Source records:
***
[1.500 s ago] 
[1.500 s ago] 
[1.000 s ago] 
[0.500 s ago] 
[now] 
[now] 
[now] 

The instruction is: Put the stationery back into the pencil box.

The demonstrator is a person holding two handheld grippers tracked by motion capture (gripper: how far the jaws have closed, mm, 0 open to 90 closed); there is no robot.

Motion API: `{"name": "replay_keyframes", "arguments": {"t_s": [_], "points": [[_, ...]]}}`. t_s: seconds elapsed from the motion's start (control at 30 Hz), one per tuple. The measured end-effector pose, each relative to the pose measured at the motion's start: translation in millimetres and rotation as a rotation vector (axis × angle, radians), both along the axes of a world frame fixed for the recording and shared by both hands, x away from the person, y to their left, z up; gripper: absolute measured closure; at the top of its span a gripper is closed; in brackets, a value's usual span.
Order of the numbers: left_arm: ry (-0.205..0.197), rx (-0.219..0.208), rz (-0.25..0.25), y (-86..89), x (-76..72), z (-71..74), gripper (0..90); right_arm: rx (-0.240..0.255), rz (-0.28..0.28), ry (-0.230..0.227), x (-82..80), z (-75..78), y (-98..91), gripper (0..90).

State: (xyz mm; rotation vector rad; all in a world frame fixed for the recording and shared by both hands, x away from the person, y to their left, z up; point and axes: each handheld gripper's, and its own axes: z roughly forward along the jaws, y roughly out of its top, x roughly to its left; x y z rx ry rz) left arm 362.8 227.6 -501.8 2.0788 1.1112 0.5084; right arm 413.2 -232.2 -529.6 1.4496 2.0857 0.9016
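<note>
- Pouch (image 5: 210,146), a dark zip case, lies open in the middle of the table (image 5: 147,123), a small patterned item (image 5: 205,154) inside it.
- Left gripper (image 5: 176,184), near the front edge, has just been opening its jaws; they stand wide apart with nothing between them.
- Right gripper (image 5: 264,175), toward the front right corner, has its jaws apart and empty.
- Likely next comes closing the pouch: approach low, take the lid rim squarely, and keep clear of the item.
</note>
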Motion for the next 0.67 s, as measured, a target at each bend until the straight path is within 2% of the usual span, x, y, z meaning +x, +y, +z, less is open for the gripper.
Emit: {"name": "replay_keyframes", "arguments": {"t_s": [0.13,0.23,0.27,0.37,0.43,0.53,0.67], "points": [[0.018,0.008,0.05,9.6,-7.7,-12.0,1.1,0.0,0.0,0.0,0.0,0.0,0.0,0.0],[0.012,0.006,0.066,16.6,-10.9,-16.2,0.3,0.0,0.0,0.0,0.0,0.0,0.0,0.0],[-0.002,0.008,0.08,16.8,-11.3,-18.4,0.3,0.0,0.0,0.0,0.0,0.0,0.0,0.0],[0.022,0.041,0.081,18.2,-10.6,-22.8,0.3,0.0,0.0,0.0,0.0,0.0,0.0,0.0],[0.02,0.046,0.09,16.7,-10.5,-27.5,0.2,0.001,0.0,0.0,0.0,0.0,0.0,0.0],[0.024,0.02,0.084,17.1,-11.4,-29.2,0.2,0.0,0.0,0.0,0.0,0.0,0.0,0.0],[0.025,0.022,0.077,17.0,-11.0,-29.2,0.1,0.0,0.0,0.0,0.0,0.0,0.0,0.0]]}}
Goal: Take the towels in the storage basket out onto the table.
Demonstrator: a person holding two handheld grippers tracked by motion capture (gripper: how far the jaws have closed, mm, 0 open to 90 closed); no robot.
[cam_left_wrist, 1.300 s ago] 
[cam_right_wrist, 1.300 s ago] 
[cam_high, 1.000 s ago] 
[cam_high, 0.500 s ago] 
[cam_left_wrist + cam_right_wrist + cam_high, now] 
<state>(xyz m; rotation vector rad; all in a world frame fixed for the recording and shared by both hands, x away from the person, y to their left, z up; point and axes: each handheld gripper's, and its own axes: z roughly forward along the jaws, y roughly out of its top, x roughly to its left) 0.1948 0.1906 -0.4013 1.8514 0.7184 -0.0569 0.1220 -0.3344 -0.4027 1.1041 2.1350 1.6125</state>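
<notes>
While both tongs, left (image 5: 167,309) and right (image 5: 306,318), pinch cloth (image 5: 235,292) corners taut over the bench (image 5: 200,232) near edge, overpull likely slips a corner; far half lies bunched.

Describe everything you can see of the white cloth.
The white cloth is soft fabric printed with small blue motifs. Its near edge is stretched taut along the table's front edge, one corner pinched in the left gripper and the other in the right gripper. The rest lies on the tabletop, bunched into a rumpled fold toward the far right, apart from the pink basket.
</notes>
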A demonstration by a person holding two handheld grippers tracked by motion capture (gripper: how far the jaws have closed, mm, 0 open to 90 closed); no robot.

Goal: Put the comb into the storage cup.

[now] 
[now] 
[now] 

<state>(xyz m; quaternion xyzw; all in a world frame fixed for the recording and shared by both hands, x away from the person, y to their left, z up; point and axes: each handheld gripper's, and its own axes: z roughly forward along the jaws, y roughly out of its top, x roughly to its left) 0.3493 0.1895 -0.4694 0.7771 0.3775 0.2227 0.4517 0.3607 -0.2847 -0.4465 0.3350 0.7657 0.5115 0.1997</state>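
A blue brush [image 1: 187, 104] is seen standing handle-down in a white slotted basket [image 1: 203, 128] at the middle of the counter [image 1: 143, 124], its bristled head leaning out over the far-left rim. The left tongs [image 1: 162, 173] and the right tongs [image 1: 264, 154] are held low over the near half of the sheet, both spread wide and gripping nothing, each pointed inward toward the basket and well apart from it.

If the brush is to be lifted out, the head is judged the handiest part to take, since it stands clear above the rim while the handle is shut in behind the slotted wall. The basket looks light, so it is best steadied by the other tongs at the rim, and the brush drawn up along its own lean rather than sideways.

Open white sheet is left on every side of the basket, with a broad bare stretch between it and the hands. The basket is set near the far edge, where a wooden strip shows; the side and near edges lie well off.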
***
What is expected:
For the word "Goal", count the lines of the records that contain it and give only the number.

Answer for this exercise:
2